The guideline I've always used is, if I can ascertain imperically to my emotional and intellectual satisfaction that something
didn't happen, I won't use it. For example, I wanted to use an eclipse (preferrably solar) as a celestial omen in my latest novel. I was able to determine through NASA's Web site that such an eclipse did not happen at the time of interest in my story. Therefore, I could not, in clear conscience, create one. Would a reader have gone to the trouble of plugging my ephemeral formula into a spreadsheet and research the historical accuracy of the event? Not likely. But for me, it was over the line, a matter of integrity--and all I had to have was one question at a book event asking, "Did that really happen?" to get red-faced in the admission that it did not. Then I'm copping out and getting sloppy in facilitating my story. (Happy ending: there
was a penumbral lunar eclipse visible from the location at that time, and I used it.

)
Feasibility in unverifiable circumstances is another story and carries a lighter shade of gray, I think.
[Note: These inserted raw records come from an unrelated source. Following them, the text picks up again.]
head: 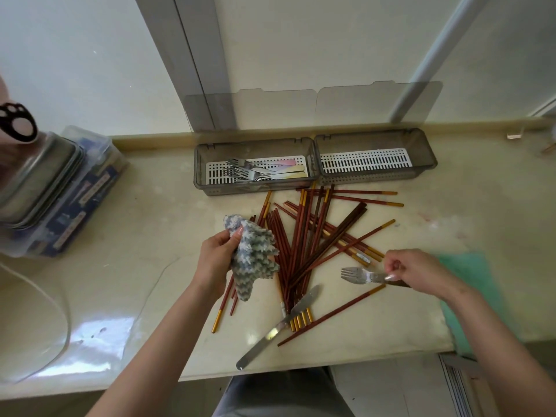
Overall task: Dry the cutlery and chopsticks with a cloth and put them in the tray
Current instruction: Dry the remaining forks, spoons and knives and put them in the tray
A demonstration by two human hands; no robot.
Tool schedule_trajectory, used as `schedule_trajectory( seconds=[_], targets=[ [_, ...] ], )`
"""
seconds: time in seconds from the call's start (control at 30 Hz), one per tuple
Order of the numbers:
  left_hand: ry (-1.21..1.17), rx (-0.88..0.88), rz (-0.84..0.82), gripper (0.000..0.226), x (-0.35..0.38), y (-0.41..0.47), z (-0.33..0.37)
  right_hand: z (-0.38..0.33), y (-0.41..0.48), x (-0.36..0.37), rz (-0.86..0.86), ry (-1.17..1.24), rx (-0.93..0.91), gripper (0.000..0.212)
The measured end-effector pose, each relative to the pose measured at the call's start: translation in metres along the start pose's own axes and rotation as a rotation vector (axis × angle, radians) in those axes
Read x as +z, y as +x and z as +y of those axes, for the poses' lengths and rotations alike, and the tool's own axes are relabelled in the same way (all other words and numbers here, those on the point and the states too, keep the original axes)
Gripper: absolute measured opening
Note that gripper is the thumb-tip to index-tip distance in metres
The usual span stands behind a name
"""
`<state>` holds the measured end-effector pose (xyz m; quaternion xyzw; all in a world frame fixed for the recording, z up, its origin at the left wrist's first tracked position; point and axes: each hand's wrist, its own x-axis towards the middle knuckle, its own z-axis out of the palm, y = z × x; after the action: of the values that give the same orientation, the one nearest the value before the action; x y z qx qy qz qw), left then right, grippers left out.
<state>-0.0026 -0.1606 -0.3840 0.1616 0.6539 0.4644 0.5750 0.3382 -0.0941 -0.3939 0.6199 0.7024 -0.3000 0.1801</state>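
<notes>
My left hand (215,257) grips a grey and white zigzag cloth (252,257) above the left side of a loose pile of red-brown chopsticks (304,245) with gold ends. My right hand (413,267) pinches the handle of a metal fork (355,276), tines pointing left, just over the counter. A table knife (276,328) lies diagonally across the pile's near end. At the back stands a grey two-compartment tray (316,142): the left compartment holds several forks (240,171) with pastel handles, the right compartment (365,161) shows only its white slotted insert.
A stack of metal and clear plastic boxes (57,188) sits at the far left. A green cloth (469,284) lies under my right forearm at the counter's right edge. The tray's clear lids (313,108) stand open against the wall. The counter's front edge (301,376) is close to me.
</notes>
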Motion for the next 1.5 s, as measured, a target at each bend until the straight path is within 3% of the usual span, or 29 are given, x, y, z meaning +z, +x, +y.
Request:
schedule_trajectory(
  seconds=[0.13, 0.27, 0.43, 0.53, 0.6, 0.67, 0.73, 1.0, 1.3, 1.43, 1.5],
  targets=[
    [-0.040, 0.029, 0.126, 0.021, -0.003, 0.000, 0.000, -0.043, 0.000, -0.013, 0.057, 0.214, -0.117, 0.021],
    [-0.056, 0.026, 0.185, 0.022, -0.006, 0.001, 0.003, -0.111, 0.024, 0.007, 0.166, 0.099, -0.214, 0.008],
    [-0.092, 0.017, 0.184, 0.023, -0.014, -0.001, 0.005, -0.146, 0.048, 0.024, 0.266, -0.002, -0.157, 0.014],
    [-0.118, 0.020, 0.179, 0.020, -0.019, 0.000, 0.004, -0.144, 0.049, 0.018, 0.327, 0.086, -0.109, 0.011],
    [-0.155, 0.007, 0.154, 0.020, -0.019, 0.000, 0.003, -0.144, 0.042, 0.008, 0.287, 0.402, -0.124, 0.004],
    [-0.187, 0.004, 0.090, 0.023, -0.017, 0.001, 0.000, -0.156, 0.026, 0.000, 0.125, 0.802, -0.203, 0.004],
    [-0.173, -0.001, 0.033, 0.025, -0.011, 0.000, -0.002, -0.171, 0.014, 0.006, -0.024, 0.983, -0.266, 0.001],
    [-0.101, -0.053, 0.069, 0.006, 0.000, 0.011, 0.001, -0.197, 0.006, 0.036, -0.053, 1.087, -0.266, 0.009],
    [0.038, -0.035, 0.143, 0.022, 0.008, 0.029, 0.013, -0.196, -0.010, 0.032, -0.085, 1.240, -0.208, 0.013],
    [-0.146, -0.085, 0.355, 0.016, -0.011, 0.045, 0.016, -0.180, -0.020, 0.032, -0.073, 1.129, -0.261, 0.008],
    [-0.171, -0.124, 0.359, 0.016, -0.026, 0.051, 0.014, -0.171, -0.025, 0.032, -0.016, 1.140, -0.261, 0.005]
  ],
)
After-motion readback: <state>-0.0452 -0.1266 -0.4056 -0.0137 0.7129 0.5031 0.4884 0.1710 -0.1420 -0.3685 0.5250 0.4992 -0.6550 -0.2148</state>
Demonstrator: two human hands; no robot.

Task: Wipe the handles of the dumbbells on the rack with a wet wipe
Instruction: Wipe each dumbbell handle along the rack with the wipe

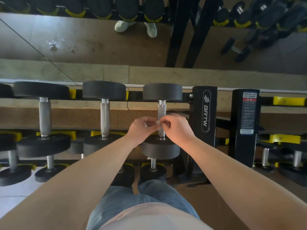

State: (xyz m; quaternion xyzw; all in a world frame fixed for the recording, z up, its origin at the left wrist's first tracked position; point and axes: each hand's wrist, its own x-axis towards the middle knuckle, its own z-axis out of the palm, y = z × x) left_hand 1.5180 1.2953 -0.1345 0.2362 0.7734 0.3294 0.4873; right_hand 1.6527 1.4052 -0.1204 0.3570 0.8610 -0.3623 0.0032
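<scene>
In the head view, the left hand (142, 128) and right hand (176, 127) meet just in front of the rightmost handle (161, 112) on the top tier. The fingers of both are curled, pinching a small pale scrap (157, 122) between them. It is probably the wet wipe being readied, though it is too small to tell. Next it would need spreading and wrapping round that knurled bar. The middle handle (105, 117) and left handle (44, 115) wait alongside, and the rack upright (205, 110) crowds the right side.
</scene>
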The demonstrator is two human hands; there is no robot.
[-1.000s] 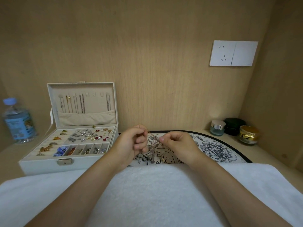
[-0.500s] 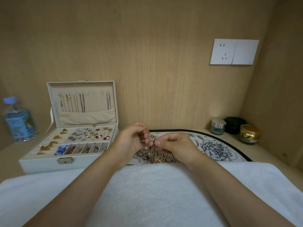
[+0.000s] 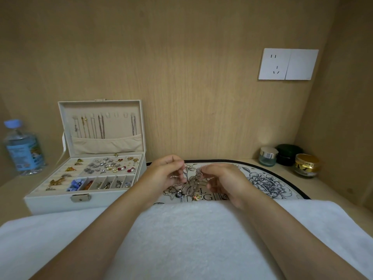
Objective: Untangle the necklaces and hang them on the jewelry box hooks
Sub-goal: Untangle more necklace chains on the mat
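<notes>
Head view: left hand (image 3: 167, 174) and right hand (image 3: 224, 182) pinch the tangled thin metal necklaces (image 3: 194, 179) above the floral mat (image 3: 268, 178), now drawn slightly apart, loosening the knot; open white jewelry box (image 3: 50, 202) waits left

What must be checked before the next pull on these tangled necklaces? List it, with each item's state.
1. Left hand pinches the tangled necklaces: ok.
2. Right hand pinches them too: ok.
3. Chains separated: not ok, one clump.
4. Jewelry box lid open: ok.
5. Bare hooks in the lid: ok.
6. Which strand frees first: cannot tell.
</notes>
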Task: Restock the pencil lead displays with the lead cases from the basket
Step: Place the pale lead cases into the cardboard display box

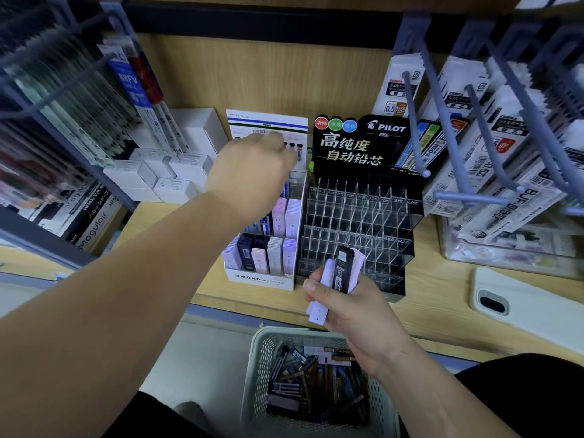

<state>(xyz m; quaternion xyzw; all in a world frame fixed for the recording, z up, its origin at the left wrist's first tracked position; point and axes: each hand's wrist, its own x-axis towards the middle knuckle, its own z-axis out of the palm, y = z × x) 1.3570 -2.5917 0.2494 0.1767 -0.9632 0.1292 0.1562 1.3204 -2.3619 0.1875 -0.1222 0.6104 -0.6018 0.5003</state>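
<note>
My right hand (354,308) grips a small bunch of lead cases (343,273), one black among pale ones, just in front of the clear Pilot display (357,216). My left hand (249,181) reaches over the back rows of the white Mono display (259,278), its fingers turned away and blurred, so I cannot tell whether they hold anything. More cases lie in the basket (257,352) below.

Centre of the frame, a light wooden shelf (442,314) runs left to right, with a matching wooden back panel (268,74) rising behind it and a dark rail (252,20) across the top. Upper right, grey metal hooks (474,197) jut forward. Lower left, pale floor (196,352) shows under the shelf edge.
</note>
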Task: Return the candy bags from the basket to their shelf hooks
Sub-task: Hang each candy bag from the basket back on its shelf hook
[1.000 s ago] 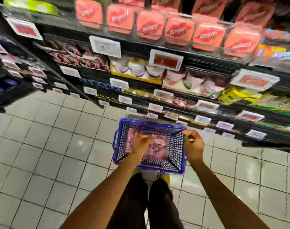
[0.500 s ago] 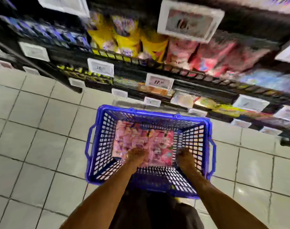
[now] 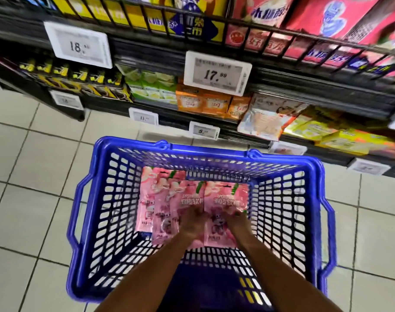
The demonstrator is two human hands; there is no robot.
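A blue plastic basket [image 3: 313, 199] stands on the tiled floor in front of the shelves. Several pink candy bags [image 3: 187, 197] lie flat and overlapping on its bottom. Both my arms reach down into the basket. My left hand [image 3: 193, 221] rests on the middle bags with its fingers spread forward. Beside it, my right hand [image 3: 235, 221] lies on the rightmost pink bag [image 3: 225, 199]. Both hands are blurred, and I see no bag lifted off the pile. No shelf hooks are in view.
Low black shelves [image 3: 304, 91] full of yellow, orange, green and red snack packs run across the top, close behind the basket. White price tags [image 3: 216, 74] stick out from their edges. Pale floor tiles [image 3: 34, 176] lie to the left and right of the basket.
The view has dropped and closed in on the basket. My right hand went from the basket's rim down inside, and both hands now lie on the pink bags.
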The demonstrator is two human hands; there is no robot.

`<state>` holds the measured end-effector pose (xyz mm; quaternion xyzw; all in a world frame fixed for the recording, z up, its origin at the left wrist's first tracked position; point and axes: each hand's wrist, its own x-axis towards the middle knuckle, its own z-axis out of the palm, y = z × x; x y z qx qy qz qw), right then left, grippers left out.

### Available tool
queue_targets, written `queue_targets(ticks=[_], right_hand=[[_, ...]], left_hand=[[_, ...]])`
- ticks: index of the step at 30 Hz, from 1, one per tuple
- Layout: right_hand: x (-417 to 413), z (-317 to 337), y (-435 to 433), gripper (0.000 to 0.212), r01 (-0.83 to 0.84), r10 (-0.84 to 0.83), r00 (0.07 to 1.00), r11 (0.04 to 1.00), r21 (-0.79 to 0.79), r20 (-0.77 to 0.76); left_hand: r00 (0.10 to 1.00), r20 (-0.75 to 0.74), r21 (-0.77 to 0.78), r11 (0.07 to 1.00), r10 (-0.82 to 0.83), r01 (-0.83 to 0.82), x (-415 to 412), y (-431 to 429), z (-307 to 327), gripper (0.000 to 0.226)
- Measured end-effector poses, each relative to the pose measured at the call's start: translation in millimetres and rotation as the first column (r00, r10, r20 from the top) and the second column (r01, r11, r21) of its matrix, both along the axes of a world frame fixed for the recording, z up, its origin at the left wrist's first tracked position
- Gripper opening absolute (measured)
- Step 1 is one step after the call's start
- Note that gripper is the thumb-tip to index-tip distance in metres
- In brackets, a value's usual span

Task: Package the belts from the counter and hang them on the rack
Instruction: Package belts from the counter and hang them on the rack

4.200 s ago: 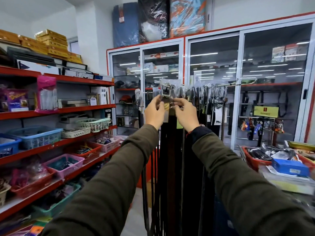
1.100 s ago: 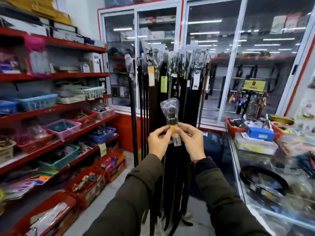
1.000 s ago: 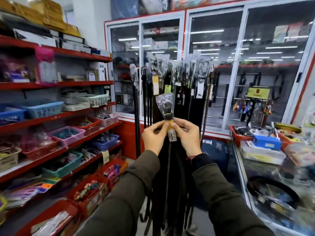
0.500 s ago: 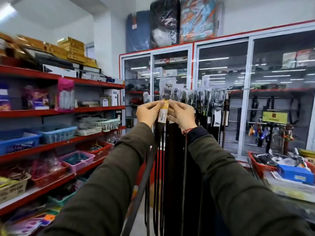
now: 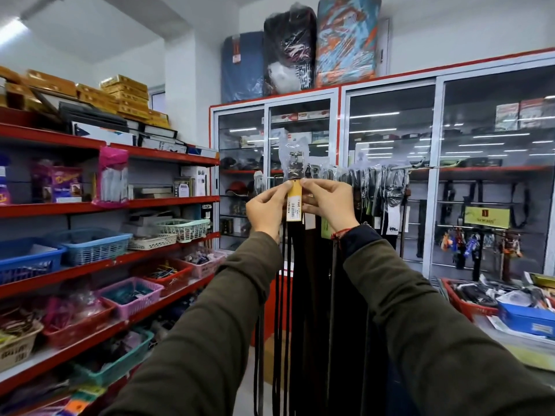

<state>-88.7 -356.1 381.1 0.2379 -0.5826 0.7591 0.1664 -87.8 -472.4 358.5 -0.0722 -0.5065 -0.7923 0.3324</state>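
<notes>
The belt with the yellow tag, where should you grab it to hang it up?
Probably just under the bagged buckle, around the yellow tag, pinching from both sides as the left hand and right hand do. The belt hangs limp, so a high grip steers the top toward the rack.

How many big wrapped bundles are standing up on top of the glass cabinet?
3. A blue one on the left, a black one in the middle and a colourful orange-and-teal one on the right, side by side. Any more behind them would be hidden.
</notes>
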Motion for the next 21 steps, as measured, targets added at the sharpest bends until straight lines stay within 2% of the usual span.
queue_targets(ticks=[4, 9, 14, 18, 19, 21], right_hand=[[-6, 0, -2, 0.003, 0.099, -0.099, 0.995, 0.995, -0.007, -0.016], [-12, -9, -4, 0.013, 0.094, -0.092, 0.995, 0.994, -0.061, 0.033], [-22, -14, -3, 0.006, 0.099, -0.094, 0.993, 0.993, -0.062, 0.074], [-35, -18, 0, 0.024, 0.229, -0.235, 0.970, 0.968, 0.101, 0.056], [-37, -22, 2, 0.026, 0.307, -0.311, 0.950, 0.933, 0.187, -0.007], [-34, -34, 7, 0.032, 0.501, -0.454, 0.865, 0.793, 0.346, -0.212]], left_hand=[[0.995, 0.044, -0.023, 0.995, -0.093, 0.094, -1, -1, 7, 0.031], [0.991, 0.069, -0.037, 0.992, -0.116, 0.119, -2, -1, 3, 0.029], [0.982, 0.121, -0.062, 0.986, -0.146, 0.154, -11, -2, -2, 0.023], [0.985, 0.157, -0.177, 0.980, -0.067, 0.094, -23, 2, -4, 0.027], [0.989, 0.149, -0.219, 0.975, -0.015, 0.048, -24, 4, -7, 0.028], [0.991, 0.093, -0.333, 0.941, 0.099, -0.062, -23, 12, -16, 0.032]])
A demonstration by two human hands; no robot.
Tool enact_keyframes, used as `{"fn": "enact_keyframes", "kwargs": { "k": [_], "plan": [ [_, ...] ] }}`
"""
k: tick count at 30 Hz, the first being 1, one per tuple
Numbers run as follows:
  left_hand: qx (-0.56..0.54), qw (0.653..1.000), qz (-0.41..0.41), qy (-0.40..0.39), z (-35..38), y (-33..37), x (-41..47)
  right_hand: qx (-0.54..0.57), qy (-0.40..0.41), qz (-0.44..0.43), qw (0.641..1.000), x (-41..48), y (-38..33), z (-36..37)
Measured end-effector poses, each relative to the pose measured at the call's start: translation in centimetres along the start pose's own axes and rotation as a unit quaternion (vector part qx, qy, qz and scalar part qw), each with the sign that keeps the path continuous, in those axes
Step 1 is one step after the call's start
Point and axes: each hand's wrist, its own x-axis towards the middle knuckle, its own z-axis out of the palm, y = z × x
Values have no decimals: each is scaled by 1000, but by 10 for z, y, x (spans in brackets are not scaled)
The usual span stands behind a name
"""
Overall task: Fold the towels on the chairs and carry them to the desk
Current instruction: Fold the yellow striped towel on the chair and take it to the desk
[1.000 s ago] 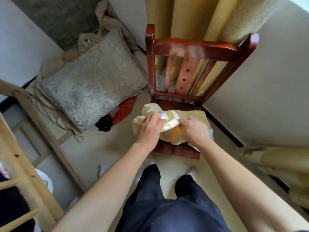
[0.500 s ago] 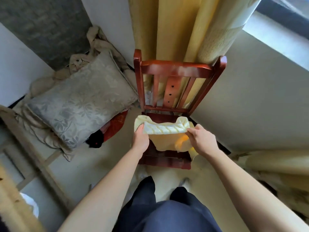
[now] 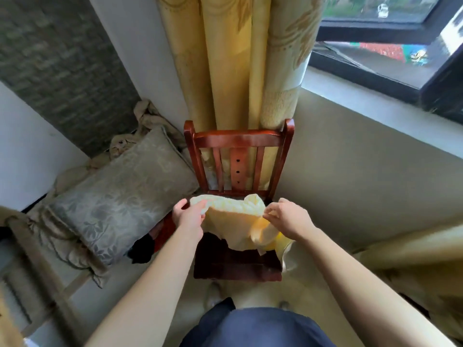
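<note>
Mid-frame, the yellow towel [image 3: 234, 222], bunched on the chair [image 3: 238, 139] seat a second ago, now hangs spread above it. The left hand [image 3: 190, 217] grips one top corner and the right hand [image 3: 288, 219] pinches the other (between thumb and finger), so, I judge, folding can begin.

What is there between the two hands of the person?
In the head view, the yellow towel spans between the left hand and the right hand, above the chair seat.
</note>
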Motion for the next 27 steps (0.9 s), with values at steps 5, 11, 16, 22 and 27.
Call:
{"fn": "enact_keyframes", "kwargs": {
  "k": [5,11,16,22,27],
  "plan": [
    [-74,992,47,89,-16,29,-12,192,70,231,951,-8,67,-28],
    [-165,961,109,194,-75,65,-11,161,130,378,902,-36,163,-56],
    [-190,935,170,248,-85,73,-20,165,79,393,901,-50,188,-70],
    [-165,944,167,230,-71,59,-60,346,87,234,904,-57,147,-87],
    [-191,947,139,216,-113,107,-84,249,182,270,912,-97,157,-114]
  ]
}}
The thing I don't want a reader to walk away from one of my stories with is the assumption that a contrived/fictional scenario was a true one. You can't always help that--and,
arguably, readers who appeal to fictional stories alone as proofs of historical truth (which happens) deserve what they get. To help avoid such mistakes, as an example, I compile a character list at the beginning of my books (with maps and glossary, if necessary) and identify which are historical and which are fictional. Maybe helps a little; who knows?
Any other purists out there...?
Thanks again for the discussion. This was fun.